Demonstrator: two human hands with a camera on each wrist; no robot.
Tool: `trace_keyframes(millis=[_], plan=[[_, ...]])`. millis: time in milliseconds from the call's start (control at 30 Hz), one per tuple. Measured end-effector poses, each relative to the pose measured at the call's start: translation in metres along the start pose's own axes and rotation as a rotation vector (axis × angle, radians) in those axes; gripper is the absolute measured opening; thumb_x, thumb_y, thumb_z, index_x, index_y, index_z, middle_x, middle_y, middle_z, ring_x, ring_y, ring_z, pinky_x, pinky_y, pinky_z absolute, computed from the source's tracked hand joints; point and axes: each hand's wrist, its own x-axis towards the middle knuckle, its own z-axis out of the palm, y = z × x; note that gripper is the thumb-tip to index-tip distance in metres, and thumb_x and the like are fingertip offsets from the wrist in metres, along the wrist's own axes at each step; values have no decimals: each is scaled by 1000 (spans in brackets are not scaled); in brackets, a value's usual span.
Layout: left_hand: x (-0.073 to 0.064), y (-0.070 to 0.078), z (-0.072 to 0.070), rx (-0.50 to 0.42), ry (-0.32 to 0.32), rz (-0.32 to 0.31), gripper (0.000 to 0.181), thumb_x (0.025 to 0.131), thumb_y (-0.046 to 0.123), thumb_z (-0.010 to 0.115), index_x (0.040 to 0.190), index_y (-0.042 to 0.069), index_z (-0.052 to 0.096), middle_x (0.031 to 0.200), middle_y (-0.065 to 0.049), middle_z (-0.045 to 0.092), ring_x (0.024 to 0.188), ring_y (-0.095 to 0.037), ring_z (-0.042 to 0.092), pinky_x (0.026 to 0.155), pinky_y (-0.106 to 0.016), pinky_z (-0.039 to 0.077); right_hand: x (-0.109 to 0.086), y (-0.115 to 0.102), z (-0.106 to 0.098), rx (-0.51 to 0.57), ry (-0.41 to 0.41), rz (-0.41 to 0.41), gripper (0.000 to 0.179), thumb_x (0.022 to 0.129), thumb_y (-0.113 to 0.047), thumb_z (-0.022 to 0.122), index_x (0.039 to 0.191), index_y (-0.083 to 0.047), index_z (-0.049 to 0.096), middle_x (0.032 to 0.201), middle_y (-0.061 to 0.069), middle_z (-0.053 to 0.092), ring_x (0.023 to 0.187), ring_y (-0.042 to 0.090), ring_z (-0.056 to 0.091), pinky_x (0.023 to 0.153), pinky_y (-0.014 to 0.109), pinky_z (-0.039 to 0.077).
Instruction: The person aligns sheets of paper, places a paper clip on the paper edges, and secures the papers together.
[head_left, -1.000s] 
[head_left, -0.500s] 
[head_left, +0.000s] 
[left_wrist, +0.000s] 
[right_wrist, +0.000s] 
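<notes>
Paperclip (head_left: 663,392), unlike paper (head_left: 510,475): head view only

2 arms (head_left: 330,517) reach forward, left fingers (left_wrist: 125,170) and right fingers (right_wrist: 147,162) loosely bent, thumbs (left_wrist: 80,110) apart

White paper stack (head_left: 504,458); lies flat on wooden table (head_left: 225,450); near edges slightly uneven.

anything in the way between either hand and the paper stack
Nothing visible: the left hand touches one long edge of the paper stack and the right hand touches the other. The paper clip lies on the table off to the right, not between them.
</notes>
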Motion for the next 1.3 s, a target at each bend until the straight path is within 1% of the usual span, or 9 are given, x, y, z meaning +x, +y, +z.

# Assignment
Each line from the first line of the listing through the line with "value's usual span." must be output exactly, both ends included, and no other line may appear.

# Response area
Demonstrator: two human hands with a camera on each wrist; no robot.
Tool: `trace_keyframes(millis=[_], plan=[[_, ...]])`. millis: time in milliseconds from the call's start (control at 30 Hz), one per tuple. Measured end-effector poses, each relative to the pose measured at the call's start: translation in metres along the start pose's own axes and rotation as a rotation vector (axis × angle, radians) in those axes; gripper is the absolute measured opening; thumb_x, thumb_y, thumb_z, index_x, index_y, index_z, middle_x, middle_y, middle_z, ring_x, ring_y, ring_z, pinky_x, pinky_y, pinky_z absolute, computed from the source's tracked hand joints; point and axes: each hand's wrist, its own x-axis towards the middle knuckle, its own z-axis out of the palm, y = z × x; note that gripper is the thumb-tip to index-tip distance in metres, and thumb_x and the like are fingertip offsets from the wrist in metres, along the wrist's own axes at each step; values have no decimals: each is scaled by 1000 (spans in brackets are not scaled); in brackets, a value's usual span.

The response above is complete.